§ Brief
From the line containing "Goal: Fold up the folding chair" down to the last line of the material below, copy each line exactly and leave out the rest.

§ Data supplied
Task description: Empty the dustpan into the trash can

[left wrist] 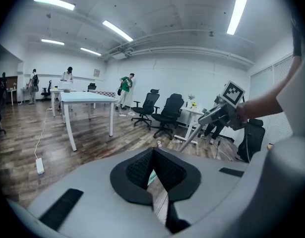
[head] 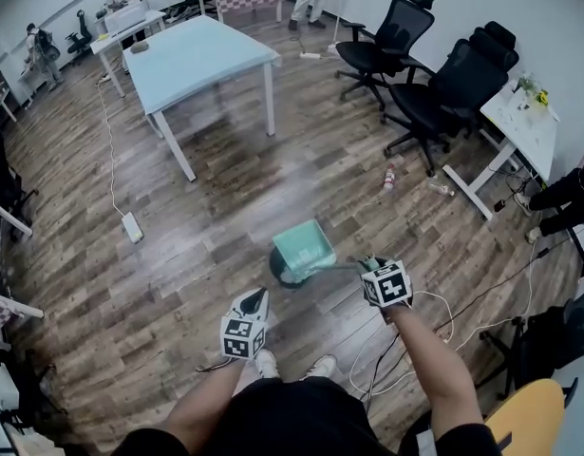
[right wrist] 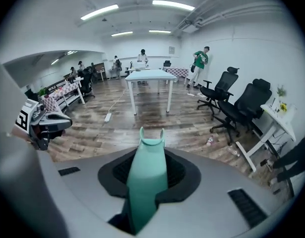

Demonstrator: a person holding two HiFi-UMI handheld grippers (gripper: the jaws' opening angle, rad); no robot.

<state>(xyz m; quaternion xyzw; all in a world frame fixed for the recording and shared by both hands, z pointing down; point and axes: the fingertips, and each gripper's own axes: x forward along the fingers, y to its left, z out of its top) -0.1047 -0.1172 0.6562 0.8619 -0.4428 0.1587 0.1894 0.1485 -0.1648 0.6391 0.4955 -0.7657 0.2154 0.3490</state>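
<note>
A teal dustpan (head: 304, 247) hangs tipped over a dark round trash can (head: 282, 273) on the wood floor in the head view. My right gripper (head: 370, 265) is shut on the dustpan's handle (right wrist: 146, 180), which runs up between its jaws in the right gripper view. My left gripper (head: 256, 301) hovers to the left of the can, jaws shut with nothing between them (left wrist: 153, 157). The left gripper view shows the right gripper (left wrist: 217, 115) and the handle slanting down (left wrist: 190, 138). The inside of the can is hidden by the pan.
A white table (head: 202, 53) stands at the back. Black office chairs (head: 442, 91) and a white desk (head: 519, 126) stand at the right. A power strip (head: 132, 227) lies to the left, bottles (head: 389, 177) and cables (head: 442, 304) lie to the right. People stand far back.
</note>
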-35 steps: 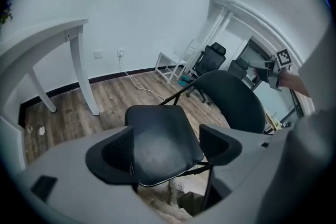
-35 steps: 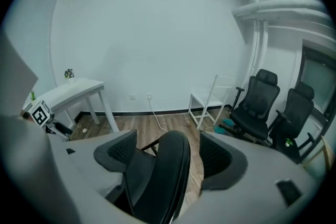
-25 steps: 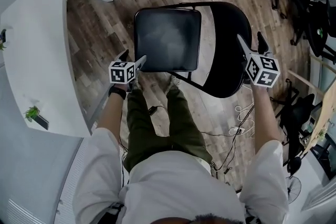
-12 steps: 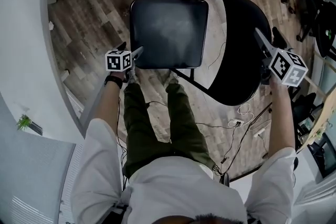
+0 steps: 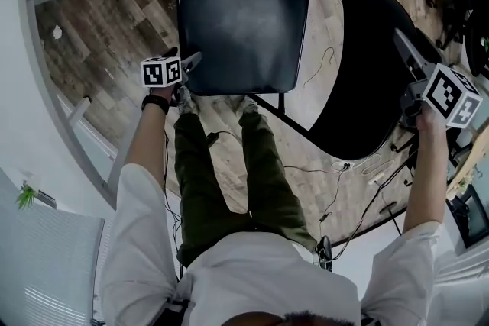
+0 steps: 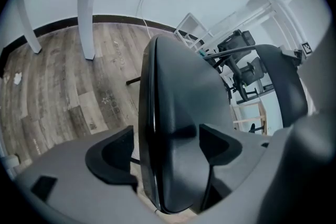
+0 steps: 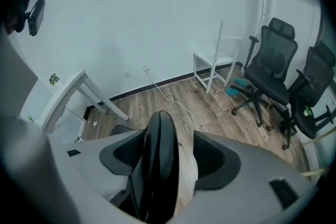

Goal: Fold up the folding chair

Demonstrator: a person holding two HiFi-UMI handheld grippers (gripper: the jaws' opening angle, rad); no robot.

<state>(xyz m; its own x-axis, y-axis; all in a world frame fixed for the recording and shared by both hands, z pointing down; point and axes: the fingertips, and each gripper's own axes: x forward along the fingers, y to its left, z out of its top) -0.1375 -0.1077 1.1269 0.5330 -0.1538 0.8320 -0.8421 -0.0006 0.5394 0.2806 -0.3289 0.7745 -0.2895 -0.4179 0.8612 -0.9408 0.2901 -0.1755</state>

§ Answer area
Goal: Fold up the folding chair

Demonstrator: a person holding two HiFi-UMI handheld grippers (gripper: the jaws' opening angle, rad); no robot.

<state>(xyz m; its own x-axis, y-axis; all in a world frame fixed for the recording and shared by both hands, z pointing down; point and axes: the fingertips, and each gripper's own axes: x forward along the fingers, y to its left, z out of its top) -0.1375 -0.1077 1.1269 0.5330 -0.1538 0.8320 -0.8421 -0.0006 0.5394 0.2806 -0.3289 0.7745 -0.2895 -0.4179 0.8612 -0.9408 0.2901 -0.1755</state>

The exercise is fully answered.